Pubblicato da in data 28 Luglio 2020

A 'Un mare di libri' il giudice Guarnotta ricorda il pool antimafia di Falcone e Borsellino

Il giudice Leonardo Guarnotta

Pubblicato il: 29/07/2020 13:21

Ultimo appuntamento, domani, con ‘Un Mare Di Libri’, la kermesse letteraria di Terrasini (Palermo), giunta alla quinta edizione. Alle ore 19, presso palazzo d’Aumale, lungomare Peppino Impastato, la prima presentazione nazionale del libro ‘C’era una volta il pool antimafia – I miei anni nel bunker’ (Casa editrice Zolfo) dell’ex magistrato Leonardo Guarnotta, “il racconto di quegli straordinari uomini che hanno fatto la storia della lotta alla mafia”. A conversare con l’autore i giornalisti Attilio Bolzoni e Elvira Terranova.

Guarnotta nel libro ricorda gli anni trascorsi nel pool e quella telefonata di Antonino Caponnetto che nel 1984 gli ha cambiato la vita. “Cosa ricordo di quel giorno? Ricordo tutto, come se fosse ieri. Correva il mese di aprile del 1984. Mi trovo nel mio ufficio quando squilla il telefono, alzo la cornetta e, dall’altro capo del filo, sento la voce inconfondibile del nostro consigliere, il quale, senza tanti preamboli, chiede la mia disponibilità a entrare a far parte, insieme a Giovanni Falcone, Paolo Borsellino e Giuseppe Di Lello, del pool antimafia già formalmente costituito nel mese di novembre 1983 – racconta nel libro Guarnotta – Mi spiega che l’inchiesta assegnata a Falcone stava lievitando, era sterminata e che, per fare fronte alla enorme mole degli atti processuali, alla complessità delle indagini e ai quotidiani impegni, era necessario dotare il pool di un altro componente, e che la sua scelta, anche dietro suggerimento di Falcone, Borsellino e Di Lello, era caduta, tra tutti gli altri giudici istruttori in servizio (pure tra coloro che vantavano maggiore anzianità di carriera e maggiore esperienza), sulla mia persona”.
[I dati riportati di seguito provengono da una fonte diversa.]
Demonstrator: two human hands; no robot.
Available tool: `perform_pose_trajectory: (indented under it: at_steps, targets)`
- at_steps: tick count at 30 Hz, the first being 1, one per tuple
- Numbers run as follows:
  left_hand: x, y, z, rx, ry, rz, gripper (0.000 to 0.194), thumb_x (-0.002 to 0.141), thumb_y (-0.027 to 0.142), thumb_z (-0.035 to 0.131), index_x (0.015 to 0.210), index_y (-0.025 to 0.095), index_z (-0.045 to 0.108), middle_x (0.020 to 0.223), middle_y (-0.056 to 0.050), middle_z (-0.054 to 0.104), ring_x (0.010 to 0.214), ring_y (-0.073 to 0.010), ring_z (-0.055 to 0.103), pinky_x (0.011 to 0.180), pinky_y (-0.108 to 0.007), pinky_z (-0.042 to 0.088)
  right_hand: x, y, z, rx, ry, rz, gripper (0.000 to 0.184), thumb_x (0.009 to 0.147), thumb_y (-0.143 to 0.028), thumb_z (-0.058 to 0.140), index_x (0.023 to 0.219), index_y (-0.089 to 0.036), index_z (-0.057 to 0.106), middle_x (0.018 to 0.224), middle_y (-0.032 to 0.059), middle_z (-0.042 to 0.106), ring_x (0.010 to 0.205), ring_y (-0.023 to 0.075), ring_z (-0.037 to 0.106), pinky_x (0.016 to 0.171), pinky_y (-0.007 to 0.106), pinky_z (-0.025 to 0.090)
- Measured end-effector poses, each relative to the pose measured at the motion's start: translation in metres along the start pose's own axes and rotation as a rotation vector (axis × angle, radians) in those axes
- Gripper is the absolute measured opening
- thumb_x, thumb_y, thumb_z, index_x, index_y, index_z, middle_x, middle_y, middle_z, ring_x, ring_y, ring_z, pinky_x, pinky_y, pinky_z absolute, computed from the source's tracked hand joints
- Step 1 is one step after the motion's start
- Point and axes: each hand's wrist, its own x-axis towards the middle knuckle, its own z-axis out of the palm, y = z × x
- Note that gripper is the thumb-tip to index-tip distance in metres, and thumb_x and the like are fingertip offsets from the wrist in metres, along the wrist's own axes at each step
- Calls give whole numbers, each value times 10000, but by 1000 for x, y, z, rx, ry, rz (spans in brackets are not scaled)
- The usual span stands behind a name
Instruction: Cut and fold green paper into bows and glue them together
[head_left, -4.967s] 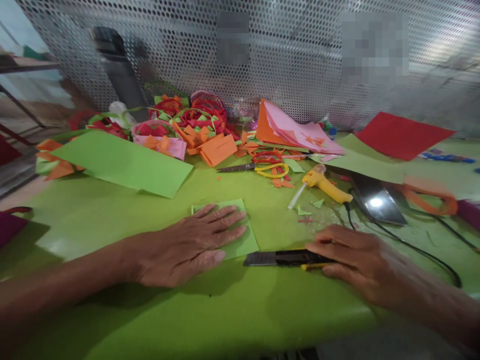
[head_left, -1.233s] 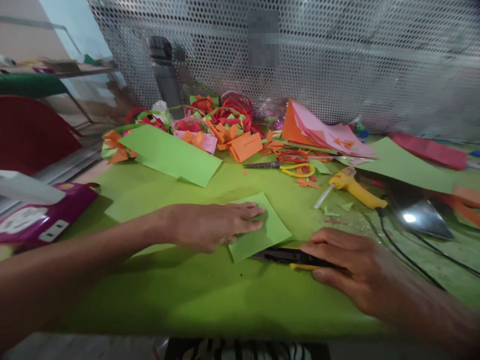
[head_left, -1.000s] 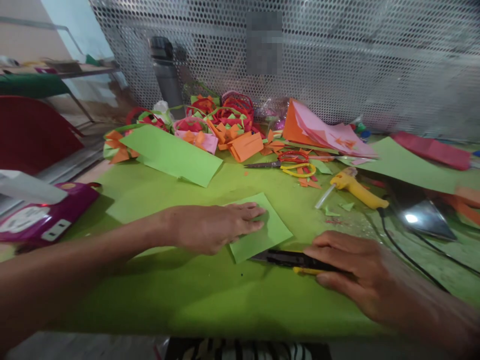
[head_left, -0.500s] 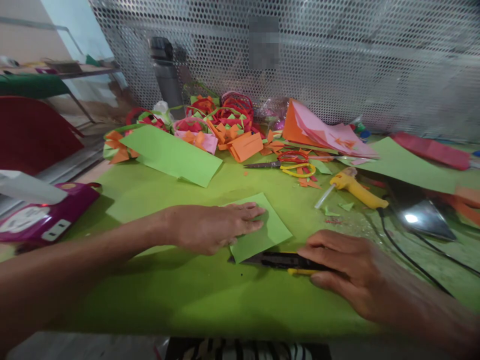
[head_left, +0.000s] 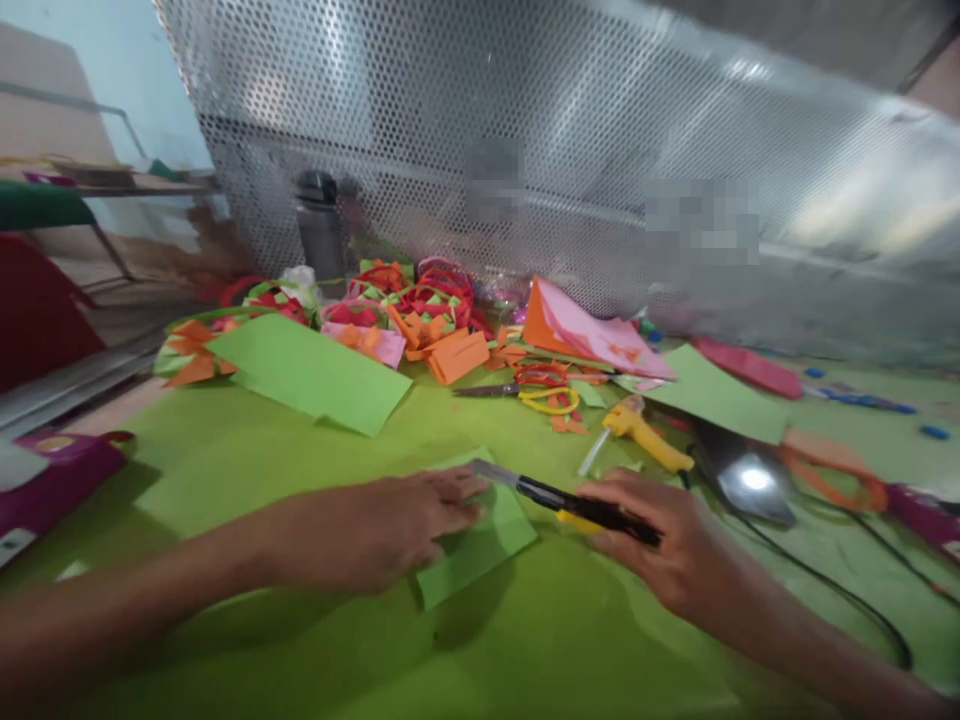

“C’era bisogno di qualcun altro che si impegnasse anima e corpo a “scalare” quella montagna di carte, di assegni, di intercettazioni, di informative, di relazioni di servizio, di vecchi rapporti giudiziari sepolti negli archivi. Rimasi sorpreso e lusingato dalla proposta e, in verità, anche un po’ frastornato. Chiesi a Caponnetto di concedermi del tempo per decidere. Ma la cosa che mi fu subito chiara era che se avessi accettato la vita mia e della mia famiglia sarebbe cambiata per sempre. A cominciare dalla libertà”, dice ancora Guarnotta.